The majority of theatres, too, are keen to make their performances financially accessible, particularly to the young. Arts Council England recently launched their A Night Less Ordinary scheme, which offers under 26 year olds free or heavily discounted admission to play performances. With more than 200 venues participating throughout England, you are sure to find one near to you. Tickets go quickly, so, again, it is important to sign up to theatre’s mailing lists so that you can act quickly when tickets are released. For those over 26, the theatre need not be off limits. Stand-by tickets can be found at low prices by those with the flexibility to buy on the day of the performance.

Your local libraries and bookshops can also be a useful source of cerebral stimulus. Keep a close eye on their events calendars and look out for readings and discussions with your favourite authors.Public lectures are also worth looking out for. These might take place at a university, a museum or a public building such as a town hall. Often scheduled to coincide with people’s working lunch hours, these are sometimes termed ‘brown bags’, so called because you can take along your sandwiches.

At University

If you happen to be a university student but are looking for something extra, your university is likely to prove a great resource for additional stimulation. Non-compulsory lectures and seminars, as well as concerts and performances can complement your chosen course or give you something completely different to consider. At the start of the academic year, be sure to sign up to clubs and societies that intrigue you and their leaders will keep you in the loop regarding events.

Check your university email account regularly for news of conferences and symposiums you may be eligible to attend.
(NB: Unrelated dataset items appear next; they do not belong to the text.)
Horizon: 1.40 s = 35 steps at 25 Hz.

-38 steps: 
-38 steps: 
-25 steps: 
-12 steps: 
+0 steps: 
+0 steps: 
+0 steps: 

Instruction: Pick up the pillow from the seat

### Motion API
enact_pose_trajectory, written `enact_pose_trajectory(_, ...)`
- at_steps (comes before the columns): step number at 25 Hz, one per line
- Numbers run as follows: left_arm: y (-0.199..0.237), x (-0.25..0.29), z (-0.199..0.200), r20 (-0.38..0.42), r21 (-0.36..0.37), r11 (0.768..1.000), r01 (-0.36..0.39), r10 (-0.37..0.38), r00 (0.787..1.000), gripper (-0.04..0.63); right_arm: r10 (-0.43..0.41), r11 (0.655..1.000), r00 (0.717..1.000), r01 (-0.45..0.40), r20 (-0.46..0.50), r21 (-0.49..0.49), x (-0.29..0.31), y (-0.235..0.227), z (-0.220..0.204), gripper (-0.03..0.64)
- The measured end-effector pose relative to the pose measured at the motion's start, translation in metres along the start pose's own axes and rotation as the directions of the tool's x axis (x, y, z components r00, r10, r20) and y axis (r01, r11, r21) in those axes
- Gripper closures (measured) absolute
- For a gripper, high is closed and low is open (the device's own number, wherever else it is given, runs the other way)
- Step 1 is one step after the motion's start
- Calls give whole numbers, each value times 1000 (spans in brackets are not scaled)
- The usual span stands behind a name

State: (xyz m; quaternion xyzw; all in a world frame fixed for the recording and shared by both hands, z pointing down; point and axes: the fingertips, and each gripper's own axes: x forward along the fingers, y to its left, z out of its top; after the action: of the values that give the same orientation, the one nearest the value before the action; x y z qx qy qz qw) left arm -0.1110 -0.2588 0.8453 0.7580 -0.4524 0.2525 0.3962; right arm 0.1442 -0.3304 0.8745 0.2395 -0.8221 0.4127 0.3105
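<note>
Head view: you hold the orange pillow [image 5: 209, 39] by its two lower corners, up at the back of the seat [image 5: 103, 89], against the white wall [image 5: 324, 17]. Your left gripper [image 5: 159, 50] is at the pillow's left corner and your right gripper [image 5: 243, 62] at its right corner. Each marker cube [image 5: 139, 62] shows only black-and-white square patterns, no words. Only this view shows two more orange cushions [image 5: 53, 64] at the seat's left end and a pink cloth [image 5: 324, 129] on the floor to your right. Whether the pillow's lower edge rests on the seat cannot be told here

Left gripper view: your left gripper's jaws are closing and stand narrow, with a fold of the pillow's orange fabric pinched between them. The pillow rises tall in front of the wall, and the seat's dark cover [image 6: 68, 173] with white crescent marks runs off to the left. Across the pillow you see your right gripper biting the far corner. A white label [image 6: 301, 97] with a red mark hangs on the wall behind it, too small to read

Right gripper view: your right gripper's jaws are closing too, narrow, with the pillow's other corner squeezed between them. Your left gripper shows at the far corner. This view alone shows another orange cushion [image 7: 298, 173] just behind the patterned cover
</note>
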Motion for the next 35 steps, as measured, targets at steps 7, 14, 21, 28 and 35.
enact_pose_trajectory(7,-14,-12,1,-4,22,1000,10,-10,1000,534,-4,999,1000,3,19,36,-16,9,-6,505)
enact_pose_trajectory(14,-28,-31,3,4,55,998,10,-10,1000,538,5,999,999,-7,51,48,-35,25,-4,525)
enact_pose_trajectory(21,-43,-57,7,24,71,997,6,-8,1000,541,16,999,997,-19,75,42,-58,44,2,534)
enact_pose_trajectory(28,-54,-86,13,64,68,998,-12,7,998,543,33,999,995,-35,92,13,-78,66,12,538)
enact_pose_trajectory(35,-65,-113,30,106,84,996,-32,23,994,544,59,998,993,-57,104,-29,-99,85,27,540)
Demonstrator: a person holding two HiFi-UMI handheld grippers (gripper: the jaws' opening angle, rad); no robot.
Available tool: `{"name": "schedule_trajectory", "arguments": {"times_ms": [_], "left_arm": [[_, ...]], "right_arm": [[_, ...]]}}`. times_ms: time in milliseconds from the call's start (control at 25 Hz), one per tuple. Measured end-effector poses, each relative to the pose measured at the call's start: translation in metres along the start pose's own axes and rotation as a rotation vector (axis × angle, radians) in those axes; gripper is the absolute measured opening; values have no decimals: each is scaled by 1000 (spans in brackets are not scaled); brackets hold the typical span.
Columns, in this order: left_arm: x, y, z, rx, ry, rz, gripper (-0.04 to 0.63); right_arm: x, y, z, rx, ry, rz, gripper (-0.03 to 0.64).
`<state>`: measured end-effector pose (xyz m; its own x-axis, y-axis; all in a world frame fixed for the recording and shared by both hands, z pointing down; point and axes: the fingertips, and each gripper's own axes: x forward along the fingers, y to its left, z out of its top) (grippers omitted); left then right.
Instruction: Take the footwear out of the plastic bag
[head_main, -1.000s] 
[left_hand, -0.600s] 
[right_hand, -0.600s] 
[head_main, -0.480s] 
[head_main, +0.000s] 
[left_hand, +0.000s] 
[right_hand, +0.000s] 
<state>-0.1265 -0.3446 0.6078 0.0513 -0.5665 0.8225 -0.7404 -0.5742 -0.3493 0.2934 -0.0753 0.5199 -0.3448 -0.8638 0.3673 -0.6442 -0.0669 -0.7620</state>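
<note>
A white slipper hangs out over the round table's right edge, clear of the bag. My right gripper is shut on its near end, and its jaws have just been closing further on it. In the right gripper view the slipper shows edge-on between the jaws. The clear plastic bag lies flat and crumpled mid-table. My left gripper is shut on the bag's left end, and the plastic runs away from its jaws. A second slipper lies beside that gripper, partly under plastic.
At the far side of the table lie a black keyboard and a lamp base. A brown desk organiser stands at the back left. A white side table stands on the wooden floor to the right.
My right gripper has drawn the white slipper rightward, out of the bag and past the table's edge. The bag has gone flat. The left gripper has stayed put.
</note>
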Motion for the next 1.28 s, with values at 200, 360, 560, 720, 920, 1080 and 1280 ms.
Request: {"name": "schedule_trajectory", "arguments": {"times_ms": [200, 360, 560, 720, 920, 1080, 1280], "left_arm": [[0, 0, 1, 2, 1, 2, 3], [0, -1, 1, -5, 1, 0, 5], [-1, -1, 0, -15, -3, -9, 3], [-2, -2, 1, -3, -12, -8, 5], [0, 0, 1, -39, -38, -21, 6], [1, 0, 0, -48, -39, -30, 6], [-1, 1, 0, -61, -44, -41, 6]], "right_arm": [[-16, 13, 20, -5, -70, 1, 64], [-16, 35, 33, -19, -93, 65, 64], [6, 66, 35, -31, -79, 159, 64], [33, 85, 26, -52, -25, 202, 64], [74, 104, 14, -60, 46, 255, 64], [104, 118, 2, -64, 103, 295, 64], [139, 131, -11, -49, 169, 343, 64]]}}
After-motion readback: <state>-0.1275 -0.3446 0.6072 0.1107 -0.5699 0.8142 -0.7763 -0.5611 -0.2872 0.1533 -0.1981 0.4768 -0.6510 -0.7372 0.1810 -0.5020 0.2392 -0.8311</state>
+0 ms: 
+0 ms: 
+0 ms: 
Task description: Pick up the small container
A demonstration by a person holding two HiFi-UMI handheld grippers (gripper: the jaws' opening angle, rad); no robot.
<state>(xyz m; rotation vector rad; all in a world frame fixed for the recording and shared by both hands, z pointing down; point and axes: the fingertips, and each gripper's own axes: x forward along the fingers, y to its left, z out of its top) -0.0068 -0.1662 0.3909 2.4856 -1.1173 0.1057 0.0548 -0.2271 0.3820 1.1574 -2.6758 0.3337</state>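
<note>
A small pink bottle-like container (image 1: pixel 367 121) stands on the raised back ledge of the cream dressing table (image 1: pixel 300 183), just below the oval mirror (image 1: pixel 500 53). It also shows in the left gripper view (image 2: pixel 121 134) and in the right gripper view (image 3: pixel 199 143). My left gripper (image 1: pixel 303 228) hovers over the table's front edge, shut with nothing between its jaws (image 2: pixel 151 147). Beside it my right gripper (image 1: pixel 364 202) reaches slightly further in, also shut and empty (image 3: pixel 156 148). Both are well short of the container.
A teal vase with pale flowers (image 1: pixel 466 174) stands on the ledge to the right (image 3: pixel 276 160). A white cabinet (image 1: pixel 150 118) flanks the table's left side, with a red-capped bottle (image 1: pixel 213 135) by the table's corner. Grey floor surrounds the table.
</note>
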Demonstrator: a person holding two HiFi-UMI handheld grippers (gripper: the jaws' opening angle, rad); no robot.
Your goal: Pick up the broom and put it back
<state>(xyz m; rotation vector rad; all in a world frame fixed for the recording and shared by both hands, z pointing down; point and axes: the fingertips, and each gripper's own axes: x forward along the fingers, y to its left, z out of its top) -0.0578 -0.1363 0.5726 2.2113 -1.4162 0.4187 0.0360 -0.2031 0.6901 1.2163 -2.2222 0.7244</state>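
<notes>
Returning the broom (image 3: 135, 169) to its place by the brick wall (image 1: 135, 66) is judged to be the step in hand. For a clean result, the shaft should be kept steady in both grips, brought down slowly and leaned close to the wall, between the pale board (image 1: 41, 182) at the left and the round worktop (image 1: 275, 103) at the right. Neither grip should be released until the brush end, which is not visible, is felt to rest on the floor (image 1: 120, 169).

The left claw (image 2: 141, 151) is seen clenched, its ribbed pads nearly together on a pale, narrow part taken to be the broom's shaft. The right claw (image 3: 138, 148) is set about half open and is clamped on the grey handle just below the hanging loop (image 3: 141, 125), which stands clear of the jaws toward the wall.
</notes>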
These often take place during the university holidays and offer a fantastic opportunity to learn from academic professionals and to see how they present their ideas.

Getting to know a few members of teaching staff is always a good idea. You may be able to help out at conferences they are organising or you may even be able to assist with their research.

Online

The internet holds a multitude of educational opportunities at the flick of a switch. Search for online or email courses that interest you. Many of these are free but be sure to conduct a little research to ascertain their reputability, or you may fall prey to spam and scams.

Institutions such as the The Open University (OU) and Oxford Online offer distance learning courses taught by professional academics via forums, email and materials received in the post. These are almost always cheaper than a standard university course.Quality, well regulated forums can also ignite the brain, offering the opportunity for considered debate.

With so many opportunities available, it can be difficult to know where to start. As such, a good tip is to keep a personal events diary. As soon as you receive an email detailing a worthwhile event, be sure to RSVP (if necessary), and note the event in your diary. When you have one or two interesting events to attend in the coming week, you are sure to feel stimulated and in charge of your own continued education.